Friday, February 27, 2015

WRONG!

What happens when you are (burp) wrong?

My dissertation was, by all measures, an abject failure.  Everything that could go wrong did.  Here are some of my conclusions:
  • XRF analysis does not help parse out sources in chert.  
  • Fractals are not helpful in distinguishing production and consumption areas.  
  • Use wear analysis is great.... except for where confounded by midden burning, because burned chert mimics wood-wear. (And every piece of chert we recovered was burned.)
  • And on, and on...
Every single analysis I attempted failed to produce usable results.  And each chapter that I wrote essentially resulted in the statement: This analysis failed to shed any light on the ancient Maya, because...

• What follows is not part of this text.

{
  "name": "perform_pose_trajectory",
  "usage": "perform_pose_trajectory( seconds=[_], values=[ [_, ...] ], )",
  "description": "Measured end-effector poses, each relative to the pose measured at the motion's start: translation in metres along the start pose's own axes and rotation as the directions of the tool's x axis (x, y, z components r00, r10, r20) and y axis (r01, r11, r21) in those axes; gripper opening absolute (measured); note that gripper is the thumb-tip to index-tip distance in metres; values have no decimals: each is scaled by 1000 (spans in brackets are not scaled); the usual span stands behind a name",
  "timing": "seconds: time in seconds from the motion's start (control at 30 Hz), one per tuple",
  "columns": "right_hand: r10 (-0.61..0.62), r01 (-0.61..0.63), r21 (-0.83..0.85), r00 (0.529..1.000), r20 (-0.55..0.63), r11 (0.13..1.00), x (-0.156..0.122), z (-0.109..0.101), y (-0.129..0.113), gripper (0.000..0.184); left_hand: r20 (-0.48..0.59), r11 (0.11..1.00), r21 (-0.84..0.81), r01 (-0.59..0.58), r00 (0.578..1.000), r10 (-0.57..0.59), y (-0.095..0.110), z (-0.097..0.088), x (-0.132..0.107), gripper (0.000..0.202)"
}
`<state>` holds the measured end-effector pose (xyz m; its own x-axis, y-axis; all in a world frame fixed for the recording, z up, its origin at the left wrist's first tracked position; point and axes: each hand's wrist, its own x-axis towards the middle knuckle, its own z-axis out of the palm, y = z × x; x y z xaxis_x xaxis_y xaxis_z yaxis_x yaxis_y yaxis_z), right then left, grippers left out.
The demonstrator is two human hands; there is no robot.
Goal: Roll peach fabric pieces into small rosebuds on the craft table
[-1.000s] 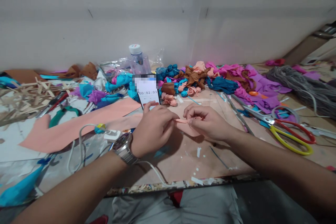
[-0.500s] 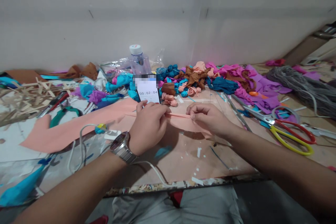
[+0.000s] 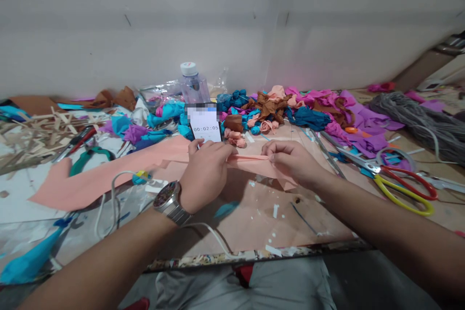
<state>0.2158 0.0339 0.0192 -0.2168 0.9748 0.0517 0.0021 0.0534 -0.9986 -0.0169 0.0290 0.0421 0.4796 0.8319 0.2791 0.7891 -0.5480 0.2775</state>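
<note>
Strip [image 3: 250, 158], one piece, is pinched by your left hand [image 3: 206, 170] and right hand [image 3: 293, 165]. Beyond stand one phone [image 3: 205, 124], one bottle [image 3: 193, 89].

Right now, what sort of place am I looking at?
Probably a craft workbench: crumpled coloured paper heaped behind, scissors on the right, and a peach paper strip between the left hand and right hand.

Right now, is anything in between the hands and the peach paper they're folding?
Nothing visible is. The left hand and right hand both hold the paper directly. The phone is just beyond the left hand, not between it and the paper.
</note>
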Motion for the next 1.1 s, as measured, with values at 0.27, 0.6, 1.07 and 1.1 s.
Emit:
perform_pose_trajectory(
  seconds=[0.27, 0.6, 1.07, 1.1],
  values=[
    [-28, 46, -132, 990, 136, 990, -10, 10, 4, 12, 65, 972, -193, -136, 986, 151, 11, -2, -7, 23],
    [-92, 148, -273, 973, 210, 951, -12, 10, 6, 9, 133, 969, -230, -93, 983, 126, 14, 0, -8, 21],
    [-115, 201, -438, 970, 215, 876, -16, 12, -5, 11, 131, 972, -218, -93, 984, 124, 14, 5, -8, 22],
    [-102, 189, -445, 972, 212, 876, -17, 12, -5, 11, 134, 971, -222, -93, 983, 125, 14, 5, -8, 22]
  ],
)
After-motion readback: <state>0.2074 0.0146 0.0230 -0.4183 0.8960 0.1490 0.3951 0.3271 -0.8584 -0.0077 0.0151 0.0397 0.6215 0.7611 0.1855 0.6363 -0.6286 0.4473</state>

I am, as a result, very sympathetic to people for whom the data do not deliver desired outcomes. I identify with those who fail more readily than I do with those who succeed. 


So, today, when I got hiccups, I had an odd recollection. (Bear with me.... I'll make the connection in a second.)

It was 1982.  I was a pre-teen, and I got the hiccups.  No sugar around; no peanut butter.  (Both are old stand-bys in my household).  Dad turned to me, and said:

"The reason you have hiccups is that there is air trapped.  You can burp it out, and the hiccups will stop."

Huh.  I didn't know that.  So I tried it.

"hic- BURRRRRP!"

"hic- BURRRRRP!"

"hic- BURRRRRP!"

"hic- BURRRRRRRP!"
"hic- BURRRRRRRRRP!"

"hic- BURRRRRRRRRP!"
"hic- BURRRRRRRRRRRP!"
"hic- BURRRRRRRRRRRRRP!"
"hic- BURRRRRRRRRRRRRRRP!"
"hic- BURRRRRRRRRRRRRRRRRP!"

Fifteen minutes later, Dad, who by this time had become quite peeved with me, responded "THAT'S ENOUGH!!"

Our little scientific experiment was over.

Nobody enjoys getting proved to be incorrect.  I get it.  Dad, particularly, was not fond of being wrong.  And his response was predictable, if I had been reading the signs at all. (I was notoriously bad at reading those signals.)

But what if his response had not been irritation at a smart-ass kid (which I was, beyond any doubt), but a laugh, followed by some additional hypothesis testing?

Pretty sure this was not a belch.  But maybe....
In other words, what if we celebrated failed experiments?

We celebrate the successes, right?  Someone makes it to the Olympics, invents a cancer cure, successfully runs for office, and what do we do?  We throw them a party, complete with a second line.  We hold parades for the team, we give trophies.

But what about the failed business venture?   Who celebrates that?

Or the reply to the submission to the magazine that begins, "We regret to inform you"?

Or the comedian who gets off the stage after having bombed (that  one is particularly painful)?

I don't know how to emphasize this more.  So I will try changing fonts.

NEGATIVE RESULTS ARE RESULTS!

The best story in our society is the one where the hero originally failed, and then persevered.

Be part of that story.


Celebrate some failed projects.  Find someone who tried their hand at a passion, and party with them.  That co-worker who wants to sing?  Go to the next gig, even if you can't stand her voice.  That friend from yoga who is trying to sell a new-and-improved mat?  Listen, and encourage.  The sister-in-law going back for her PhD? Keep your negative comments about PhDs (and especially its process) to yourself, and  cheer her on.

Even if it ends in tears... the following of any dream begins with hope and love and joy. And the celebration of that path, from the start to the finish, should be a focus of our parties.